**WHAT YOU NEED TO DO**
The answer should hold only the lines from the one containing "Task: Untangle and" through the one containing "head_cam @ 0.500" in the entries below, copied exactly, without pictures.

**DATA RECORDS**
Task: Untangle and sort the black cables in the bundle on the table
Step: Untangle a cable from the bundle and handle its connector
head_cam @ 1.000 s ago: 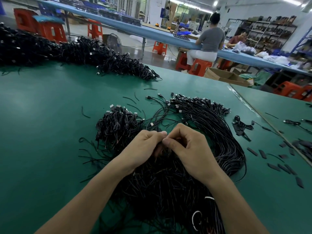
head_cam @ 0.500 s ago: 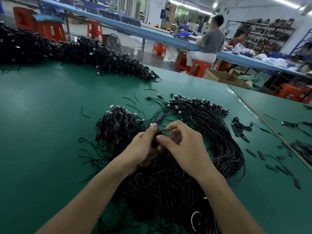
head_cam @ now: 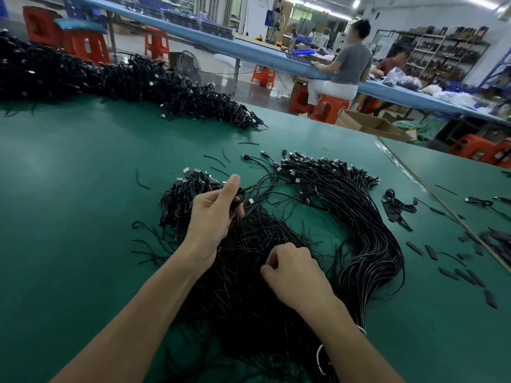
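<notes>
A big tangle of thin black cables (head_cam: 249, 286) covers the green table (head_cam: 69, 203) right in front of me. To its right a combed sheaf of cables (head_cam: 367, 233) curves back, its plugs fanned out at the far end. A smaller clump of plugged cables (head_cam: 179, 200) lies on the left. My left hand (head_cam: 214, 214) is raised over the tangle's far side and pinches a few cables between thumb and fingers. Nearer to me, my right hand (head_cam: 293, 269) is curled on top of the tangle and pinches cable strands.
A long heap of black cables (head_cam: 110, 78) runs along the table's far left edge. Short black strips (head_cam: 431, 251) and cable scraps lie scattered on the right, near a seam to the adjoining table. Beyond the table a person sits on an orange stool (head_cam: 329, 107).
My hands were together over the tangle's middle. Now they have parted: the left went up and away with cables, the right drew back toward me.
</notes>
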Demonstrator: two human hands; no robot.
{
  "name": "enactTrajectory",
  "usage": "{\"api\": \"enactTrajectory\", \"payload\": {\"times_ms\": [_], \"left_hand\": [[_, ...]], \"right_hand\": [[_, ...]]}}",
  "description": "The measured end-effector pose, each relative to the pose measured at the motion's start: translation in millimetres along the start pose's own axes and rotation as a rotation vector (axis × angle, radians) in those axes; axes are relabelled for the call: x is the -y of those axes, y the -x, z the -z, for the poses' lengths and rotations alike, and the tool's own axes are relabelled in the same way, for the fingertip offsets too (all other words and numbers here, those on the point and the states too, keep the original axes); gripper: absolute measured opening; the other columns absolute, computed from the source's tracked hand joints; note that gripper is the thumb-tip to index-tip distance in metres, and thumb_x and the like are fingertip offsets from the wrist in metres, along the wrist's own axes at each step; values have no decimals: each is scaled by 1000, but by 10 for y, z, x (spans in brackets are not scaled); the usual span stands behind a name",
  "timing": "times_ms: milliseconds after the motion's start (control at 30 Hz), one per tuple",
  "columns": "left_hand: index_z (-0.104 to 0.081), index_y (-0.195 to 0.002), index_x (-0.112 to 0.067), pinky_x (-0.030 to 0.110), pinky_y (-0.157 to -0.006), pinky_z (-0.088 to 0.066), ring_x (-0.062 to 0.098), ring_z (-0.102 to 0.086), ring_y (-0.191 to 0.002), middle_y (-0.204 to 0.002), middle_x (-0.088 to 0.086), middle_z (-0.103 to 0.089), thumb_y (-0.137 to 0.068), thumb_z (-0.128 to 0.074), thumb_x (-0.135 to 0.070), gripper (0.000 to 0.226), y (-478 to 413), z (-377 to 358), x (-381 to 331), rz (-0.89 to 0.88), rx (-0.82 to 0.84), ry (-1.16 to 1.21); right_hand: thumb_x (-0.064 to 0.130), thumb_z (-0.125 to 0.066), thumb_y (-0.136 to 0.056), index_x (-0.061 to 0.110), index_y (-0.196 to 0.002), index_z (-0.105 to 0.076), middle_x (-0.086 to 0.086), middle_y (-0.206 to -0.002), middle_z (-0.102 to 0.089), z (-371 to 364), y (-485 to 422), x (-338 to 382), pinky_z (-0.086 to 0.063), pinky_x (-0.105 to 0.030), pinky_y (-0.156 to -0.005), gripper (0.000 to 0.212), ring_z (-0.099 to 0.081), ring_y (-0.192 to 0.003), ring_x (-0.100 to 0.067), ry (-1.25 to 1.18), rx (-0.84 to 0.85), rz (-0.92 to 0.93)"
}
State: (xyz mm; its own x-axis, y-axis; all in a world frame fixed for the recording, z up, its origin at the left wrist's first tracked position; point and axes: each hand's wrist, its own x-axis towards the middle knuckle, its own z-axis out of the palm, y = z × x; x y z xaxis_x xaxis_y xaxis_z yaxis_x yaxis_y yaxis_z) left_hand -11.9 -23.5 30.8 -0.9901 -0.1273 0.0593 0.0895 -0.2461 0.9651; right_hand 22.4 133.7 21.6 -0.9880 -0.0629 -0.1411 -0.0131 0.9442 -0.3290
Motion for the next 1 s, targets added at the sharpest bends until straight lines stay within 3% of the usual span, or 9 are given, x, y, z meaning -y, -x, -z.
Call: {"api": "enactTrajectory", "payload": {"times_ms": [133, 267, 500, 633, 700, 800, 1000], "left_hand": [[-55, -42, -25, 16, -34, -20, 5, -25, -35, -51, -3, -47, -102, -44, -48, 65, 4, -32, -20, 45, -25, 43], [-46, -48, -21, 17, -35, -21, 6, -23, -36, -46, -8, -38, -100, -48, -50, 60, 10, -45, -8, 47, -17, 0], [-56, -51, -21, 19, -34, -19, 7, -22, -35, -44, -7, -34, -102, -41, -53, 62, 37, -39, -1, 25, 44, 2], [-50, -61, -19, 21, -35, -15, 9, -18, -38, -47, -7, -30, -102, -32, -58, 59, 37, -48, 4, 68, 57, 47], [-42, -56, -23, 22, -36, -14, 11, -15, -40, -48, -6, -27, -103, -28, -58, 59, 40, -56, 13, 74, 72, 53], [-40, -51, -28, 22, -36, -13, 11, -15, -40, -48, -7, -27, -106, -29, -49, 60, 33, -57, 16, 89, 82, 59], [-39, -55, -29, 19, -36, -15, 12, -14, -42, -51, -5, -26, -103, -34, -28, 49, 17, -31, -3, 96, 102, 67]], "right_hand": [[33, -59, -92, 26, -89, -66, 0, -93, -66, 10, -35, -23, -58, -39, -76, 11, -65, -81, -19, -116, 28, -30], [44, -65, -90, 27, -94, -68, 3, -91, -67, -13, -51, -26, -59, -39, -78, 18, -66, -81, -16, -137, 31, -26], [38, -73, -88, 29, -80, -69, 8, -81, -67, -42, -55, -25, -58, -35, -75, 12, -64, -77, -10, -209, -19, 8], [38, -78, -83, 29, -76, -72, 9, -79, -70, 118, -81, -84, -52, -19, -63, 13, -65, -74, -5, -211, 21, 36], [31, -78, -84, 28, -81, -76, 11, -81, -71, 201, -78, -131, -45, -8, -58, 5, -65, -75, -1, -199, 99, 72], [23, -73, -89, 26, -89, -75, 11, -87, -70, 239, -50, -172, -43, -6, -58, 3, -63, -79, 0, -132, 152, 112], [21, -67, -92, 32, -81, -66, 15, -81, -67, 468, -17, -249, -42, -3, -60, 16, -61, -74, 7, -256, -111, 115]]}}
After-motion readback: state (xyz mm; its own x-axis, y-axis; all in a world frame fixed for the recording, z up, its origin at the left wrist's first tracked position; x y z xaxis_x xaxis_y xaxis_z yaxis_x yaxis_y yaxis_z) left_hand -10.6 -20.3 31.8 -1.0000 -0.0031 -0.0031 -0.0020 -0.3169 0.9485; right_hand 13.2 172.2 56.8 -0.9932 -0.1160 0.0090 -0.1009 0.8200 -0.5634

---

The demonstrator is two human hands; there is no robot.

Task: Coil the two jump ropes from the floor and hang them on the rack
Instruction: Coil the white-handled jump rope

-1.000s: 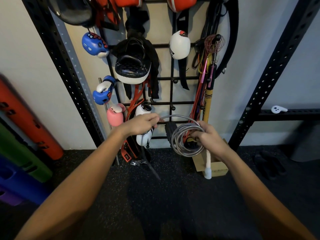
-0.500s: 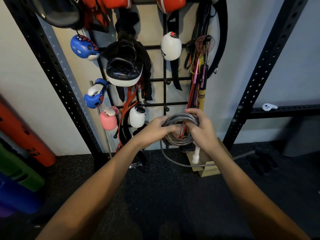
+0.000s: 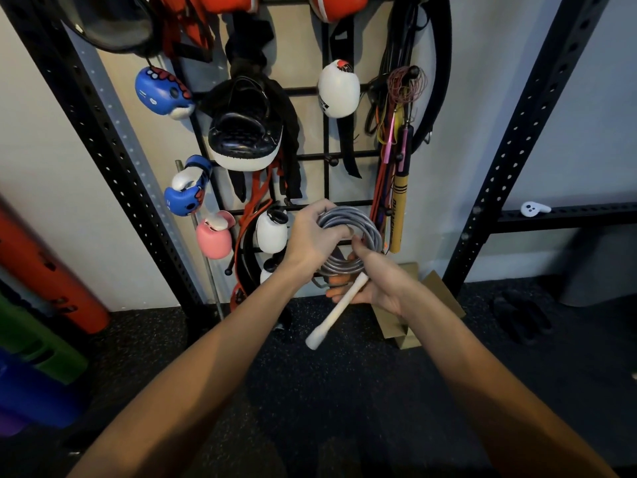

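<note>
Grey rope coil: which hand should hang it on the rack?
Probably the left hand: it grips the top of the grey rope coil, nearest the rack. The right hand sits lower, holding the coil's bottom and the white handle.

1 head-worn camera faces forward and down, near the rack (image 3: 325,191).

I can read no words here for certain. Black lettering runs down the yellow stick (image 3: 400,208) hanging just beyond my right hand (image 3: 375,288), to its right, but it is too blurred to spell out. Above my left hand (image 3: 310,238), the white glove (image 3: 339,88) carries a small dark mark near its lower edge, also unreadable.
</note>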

**COMPLETED TASK**
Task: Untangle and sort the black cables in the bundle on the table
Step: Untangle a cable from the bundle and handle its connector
head_cam @ 1.000 s ago: 
head_cam @ 0.500 s ago: 

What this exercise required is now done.